HOMILIA NO V DOMINGO DA QUARESMA C 2025
1. Esta cena do Evangelho é tão escandalosa como deliciosa. Houve mesmo quem não gostasse de ver esta cena escaldante incluída na redação dos Evangelhos. Parece que o texto original andou aos papéis, até cair na mão do autor do Quarto Evangelho. O texto merecia uma leitura mais pausada, para captarmos a revolucionária atitude de Jesus, frente ao rigor legalista, impiedoso e implacável dos falsos piedosos do seu tempo. Mas, no contexto do Jubileu, permitam-me que o foco da reflexão se concentre no perdão divino, como motor da esperança.
2.Para Jesus, cada eu, tu, cada um de nós é visto, querido, esperado e amado, antes do pecado, antes da lei e dos seus juízos. Jesus sabe que a pessoa é sempre maior que o seu pecado, é sempre maior que o mal praticado. Por isso, Jesus crê e espera sempre mais em nós e de nós. O que lhe interessa não é o nosso pecado, o a culpa, o remorso, que são coisas do passado. Jesus olha o futuro. Ele quer que voltemos a pormo-nos de pé, que não nos deixemos amarrar e paralisar pelo mal, como uma pedra pesada que nos impede de avançar e viver. Jesus vê sempre em nós o melhor de nós, vê a possibilidade de mudança, de recriação, de regeneração, de ressurreição. E por isso diz àquela mulher: Vai e não voltes a pecar. Como quem diz: há esperança também para ti! Esta é a graça do perdão: esquecer o passado e dar de presente uma nova oportunidade ao futuro. Não há santo sem passado nem pecador sem esperança de futuro!
3.Com o Seu perdão, Jesus oferece-nos mais do que um tranquilizante, para atenuar o sentimento de culpa.

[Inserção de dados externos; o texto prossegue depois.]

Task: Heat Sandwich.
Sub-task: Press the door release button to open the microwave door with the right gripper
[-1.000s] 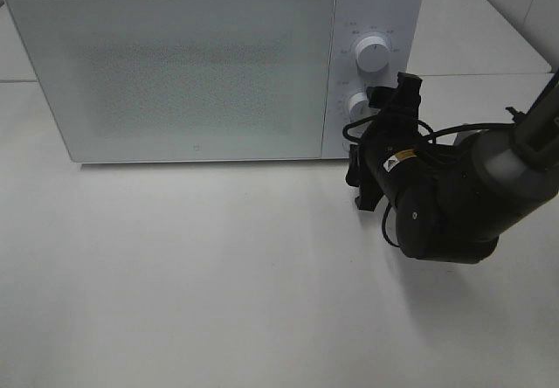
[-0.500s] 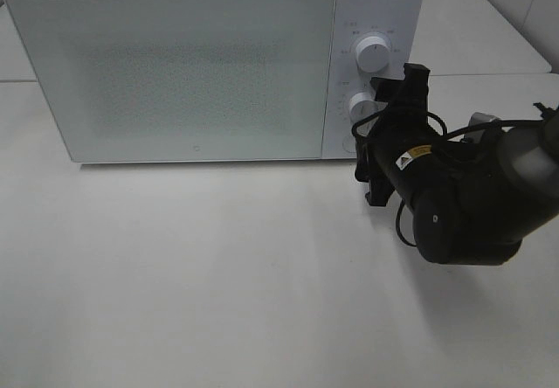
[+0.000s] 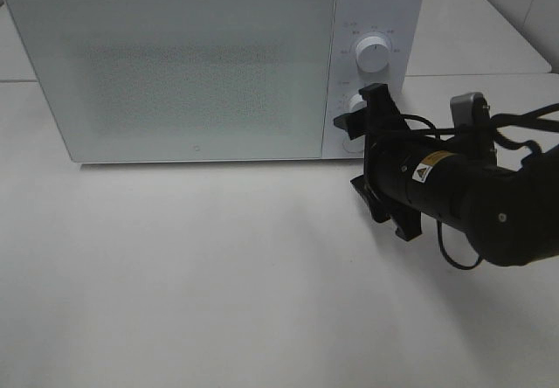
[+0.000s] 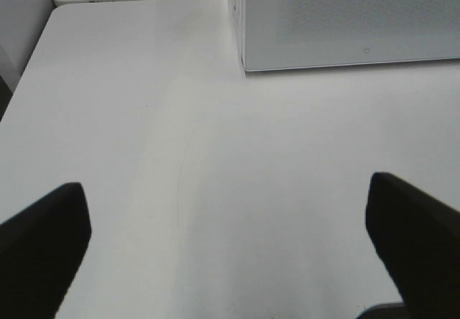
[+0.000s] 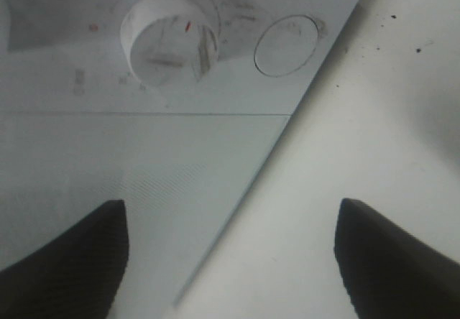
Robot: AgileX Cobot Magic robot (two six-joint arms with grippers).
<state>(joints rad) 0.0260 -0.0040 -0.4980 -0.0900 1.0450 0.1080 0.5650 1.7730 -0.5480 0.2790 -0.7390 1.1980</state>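
Hovering just before the microwave's point(image 3: 201, 73) lower dial point(image 5: 169, 42), the right claw point(image 3: 354, 155) stands spread and empty, likely lined up to set the heating time. The left claw point(image 4: 230, 251), also spread and empty, idles off the microwave's front. The sandwich is unseen, perhaps behind the shut door point(image 3: 175, 65).

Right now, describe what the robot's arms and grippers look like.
The right arm is black and rounded, with a yellow triangle sticker, looping black cables and a grey metal bracket. Both the left gripper and right gripper have black fingers.
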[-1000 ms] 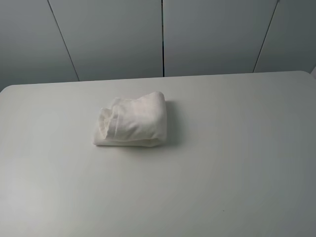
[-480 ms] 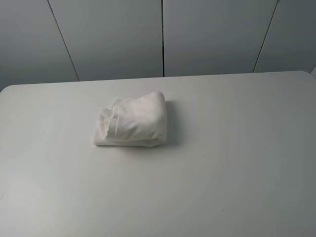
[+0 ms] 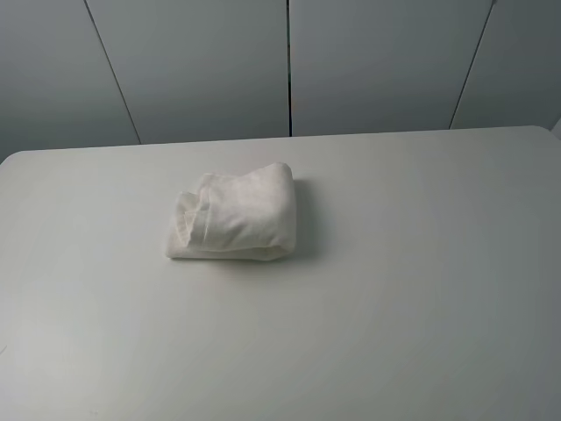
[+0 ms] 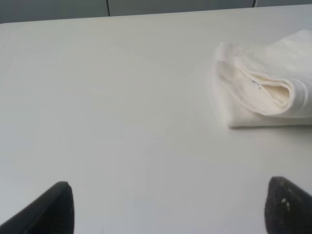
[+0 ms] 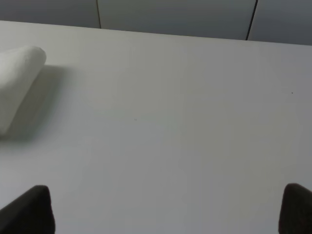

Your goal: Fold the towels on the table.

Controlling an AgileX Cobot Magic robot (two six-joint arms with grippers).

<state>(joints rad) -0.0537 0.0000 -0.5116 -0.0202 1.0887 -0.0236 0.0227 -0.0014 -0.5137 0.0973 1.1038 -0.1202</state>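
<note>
A white terry towel (image 3: 234, 215) lies folded into a thick bundle on the white table (image 3: 412, 263), left of centre and toward the back. Its layered open end faces left. The left wrist view shows that end with stacked folds (image 4: 265, 87). The right wrist view shows only its rounded folded edge (image 5: 17, 80). My left gripper (image 4: 168, 209) is open, its two dark fingertips (image 4: 51, 207) wide apart above bare table, well short of the towel. My right gripper (image 5: 165, 209) is open too, fingertips (image 5: 31, 209) wide apart, away from the towel. Neither gripper shows in the high view.
A grey panelled wall (image 3: 289, 61) with dark seams rises behind the table's far edge. The table's rounded back corners (image 3: 13, 158) show at left and right.
A faint shadow at the table's lower left has faded between the earlier frames and now. The towel has not moved.
</note>
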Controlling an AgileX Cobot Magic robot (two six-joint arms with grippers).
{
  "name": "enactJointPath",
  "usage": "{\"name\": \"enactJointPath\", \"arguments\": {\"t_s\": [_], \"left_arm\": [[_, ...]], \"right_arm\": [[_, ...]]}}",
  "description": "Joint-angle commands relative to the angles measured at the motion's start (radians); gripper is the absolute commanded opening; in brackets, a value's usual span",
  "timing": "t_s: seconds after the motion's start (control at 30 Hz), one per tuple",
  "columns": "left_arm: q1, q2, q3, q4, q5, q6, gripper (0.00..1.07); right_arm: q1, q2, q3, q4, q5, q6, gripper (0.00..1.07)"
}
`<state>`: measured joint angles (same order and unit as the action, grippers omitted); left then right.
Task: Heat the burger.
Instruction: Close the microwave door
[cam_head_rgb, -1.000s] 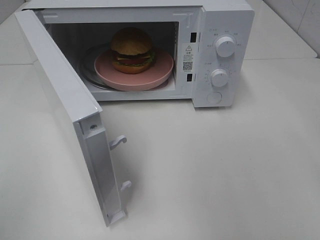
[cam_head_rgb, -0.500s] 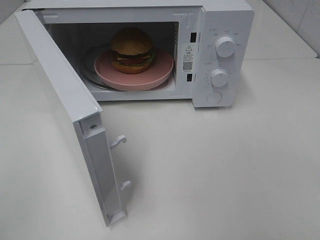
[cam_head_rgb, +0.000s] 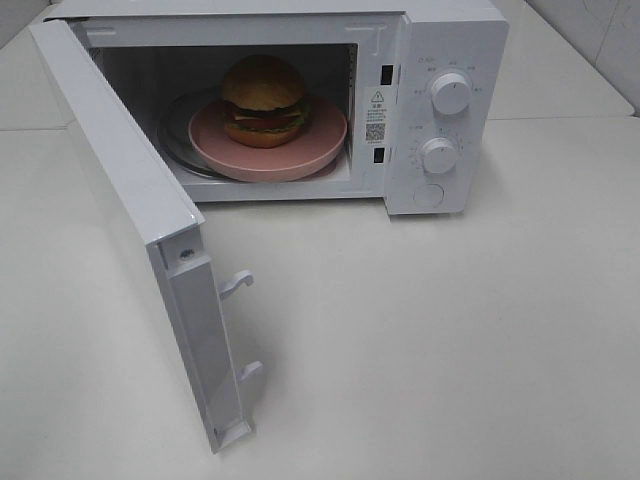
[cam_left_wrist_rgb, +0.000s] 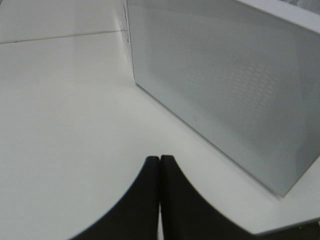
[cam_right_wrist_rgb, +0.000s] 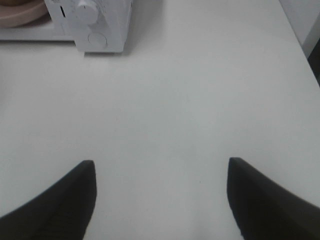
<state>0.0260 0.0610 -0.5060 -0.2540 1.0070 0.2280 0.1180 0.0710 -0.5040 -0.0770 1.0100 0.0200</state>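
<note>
nothing is moving since earlier: the burger (cam_head_rgb: 263, 98) is sitting on the pink plate (cam_head_rgb: 285, 163) inside the microwave (cam_head_rgb: 452, 40), its door (cam_head_rgb: 120, 170) hanging open. the left gripper (cam_left_wrist_rgb: 160, 164) is pinching shut beside that door, and the right gripper (cam_right_wrist_rgb: 161, 170) is gaping wide. a glancing push is risking an unlatched door.

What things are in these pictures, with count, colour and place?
boxy white microwave oven: one, white, at the back of the table, door swung open
burger with golden-brown bun: one, brown, on the plate inside the oven
round pink plate: one, pink, in the oven cavity
round white knobs: two, white, on the oven's right panel
flat white table: one, white, under everything
left gripper: one, black, shut, near the door
right gripper: one, black, open, above the table
</note>
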Motion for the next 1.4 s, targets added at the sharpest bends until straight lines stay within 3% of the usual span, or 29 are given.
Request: {"name": "enactJointPath", "arguments": {"t_s": [0.03,0.2,0.27,0.3,0.4,0.43,0.47,0.53,0.63,0.67,0.7,0.73,0.83,0.9,0.93,0.97,1.0,1.03,1.07,1.1,1.2,1.23,1.27,1.3,1.4], "left_arm": [[-0.006,0.028,-0.009,-0.026,-0.081,0.001,0.0],[-0.006,0.131,-0.009,-0.033,-0.204,0.018,0.0],[-0.006,0.169,-0.009,-0.037,-0.239,0.051,0.0],[-0.006,0.22,-0.009,-0.046,-0.277,0.1,0.0],[-0.006,0.247,-0.009,-0.059,-0.296,0.126,0.0],[-0.006,0.303,-0.009,-0.08,-0.327,0.174,0.0],[-0.006,0.303,-0.009,-0.08,-0.327,0.174,0.0],[-0.006,0.416,-0.009,-0.161,-0.4,0.275,0.0],[-0.006,0.449,-0.009,-0.191,-0.418,0.303,0.0],[-0.006,0.549,-0.009,-0.265,-0.468,0.403,0.0],[-0.006,0.549,-0.009,-0.265,-0.468,0.403,0.0],[-0.006,0.601,-0.009,-0.308,-0.495,0.458,0.0],[-0.006,0.64,-0.009,-0.334,-0.51,0.49,0.0],[-0.006,0.763,-0.009,-0.439,-0.565,0.606,0.0],[-0.006,0.763,-0.009,-0.439,-0.565,0.606,0.0],[-0.006,0.822,-0.009,-0.493,-0.588,0.657,0.0],[-0.006,0.822,-0.009,-0.493,-0.588,0.657,0.0],[-0.006,0.878,-0.009,-0.55,-0.609,0.71,0.0],[-0.006,0.878,-0.009,-0.55,-0.609,0.71,0.0],[-0.006,0.931,-0.01,-0.615,-0.622,0.77,0.0],[-0.006,0.959,-0.014,-0.644,-0.626,0.81,0.0],[-0.007,1.013,-0.025,-0.695,-0.626,0.868,0.0],[-0.007,1.013,-0.025,-0.695,-0.626,0.868,0.0],[-0.03,1.081,-0.053,-0.767,-0.627,0.948,0.0],[-0.057,1.122,-0.08,-0.803,-0.637,0.995,0.0]], "right_arm": [[0.001,-0.073,0.002,0.017,-0.01,-0.026,0.69],[0.001,-0.099,0.003,0.023,-0.009,-0.035,0.69],[0.001,-0.099,0.003,0.023,-0.009,-0.034,0.69],[0.001,-0.099,0.003,0.023,-0.009,-0.033,0.69],[0.001,-0.099,0.003,0.023,-0.009,-0.033,0.69],[0.001,-0.099,0.003,0.023,-0.009,-0.033,0.69],[0.001,-0.099,0.003,0.023,-0.009,-0.033,0.69],[0.001,-0.099,0.003,0.023,-0.009,-0.033,0.69],[0.001,-0.099,0.003,0.023,-0.009,-0.033,0.69],[0.001,-0.099,0.003,0.023,-0.009,-0.033,0.69],[0.001,-0.099,0.003,0.023,-0.009,-0.033,0.69],[0.001,-0.099,0.003,0.023,-0.009,-0.033,0.69],[0.001,-0.099,0.003,0.023,-0.009,-0.033,0.69],[0.001,-0.099,0.003,0.023,-0.009,-0.033,0.69],[0.001,-0.099,0.003,0.023,-0.009,-0.033,0.69],[0.001,-0.099,0.003,0.023,-0.009,-0.033,0.69],[0.001,-0.099,0.003,0.023,-0.009,-0.033,0.69],[0.001,-0.099,0.003,0.023,-0.009,-0.033,0.69],[0.001,-0.099,0.003,0.023,-0.009,-0.033,0.69],[0.001,-0.099,0.003,0.023,-0.009,-0.033,0.69],[0.001,-0.099,0.003,0.023,-0.009,-0.033,0.69],[0.001,-0.099,0.003,0.023,-0.009,-0.033,0.69],[0.001,-0.099,0.003,0.023,-0.009,-0.033,0.69],[0.001,-0.099,0.003,0.023,-0.009,-0.033,0.69],[0.001,-0.099,0.003,0.023,-0.009,-0.033,0.69]]}}
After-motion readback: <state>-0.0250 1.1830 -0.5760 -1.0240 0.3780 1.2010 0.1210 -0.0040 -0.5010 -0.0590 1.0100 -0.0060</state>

Com o Seu perdão, Jesus oferece-nos a esperança de uma vida nova, proporciona-nos um novo começo, cria-nos de novo, recria-nos, desafiando-nos: «Olha para a frente e Eu dar-te-ei um coração novo». Liberta-te do teu passado. Tu és maior que o teu pecado. Caminha em frente. Com o seu perdão, Jesus ancoraja-nos sempre a recomeçar.Esta é a esperança que Jesus nos oferece” (cf. Papa Francisco, Audiência, 09.08.2017). O seu perdão divino é o motor da esperança. E a esperança não olha para trás, corre por caminhos de futuro.
4.Diz-nos o Papa Francisco: “Perdoar não muda o passado, não pode modificar o que já aconteceu; no entanto, o perdão pode-nos permitir mudar o futuro e viver de forma diferente, sem rancor, ódio e vingança” (SNC, n.º 23). E, por isso, o perdão é sempre um motor de esperança. Deus perdoa, por amor, a um ser humano, que não «merece» esse amor, mas oferece-o quando mais precisa dele, precisamente, para lhe dar uma nova oportunidade, para que possa virar a página da sua vida! Deus não nos perdoa porque nos arrependemos. Nós é que nos arrependemos, na medida em que fazemos a experiência de quanto Deus nos perdoa.
5.Por isso, este perdão recebido da parte de Deus deverá converter-se em perdão oferecido aos irmãos. E perdoamos a quem nos ofendeu, não porque se converteu, mas porque eu me converti, porque eu tomei a decisão de perdoar, de não guardar dentro de mim o mal recebido, como um vírus que me contamina cada vez mais. Perdoo, não em primeiro lugar, porque o outro o mereça ou dê sinais de arrependimento, mas porque eu próprio não quero alimentar dentro de mim o veneno da ofensa, que me destrói. Por isso, o perdão não dá só esperança de futuro e oportunidade de virar a página da vida a quem me ofendeu. O perdão liberta-me também a mim do mal e do passado e deixa-me livre para o futuro!
Irmãos e irmãs: a celebração do Jubileu acontece para que a todos seja dada a esperança do perdão (cf. Papa Francisco, Homilia, 24.12.2024). Nesta 5.ª semana, o grande apelo é este: «Ancoraja-te e perdoa». Reza para te abrires à graça do perdão recebido e fazeres dele perdão oferecido. «Ancoraja-te e perdoa». Vai em frente, peregrino de esperança, dizendo a cada passo e a cada tropeço da peregrinação: «No caminho eu confio em Ti».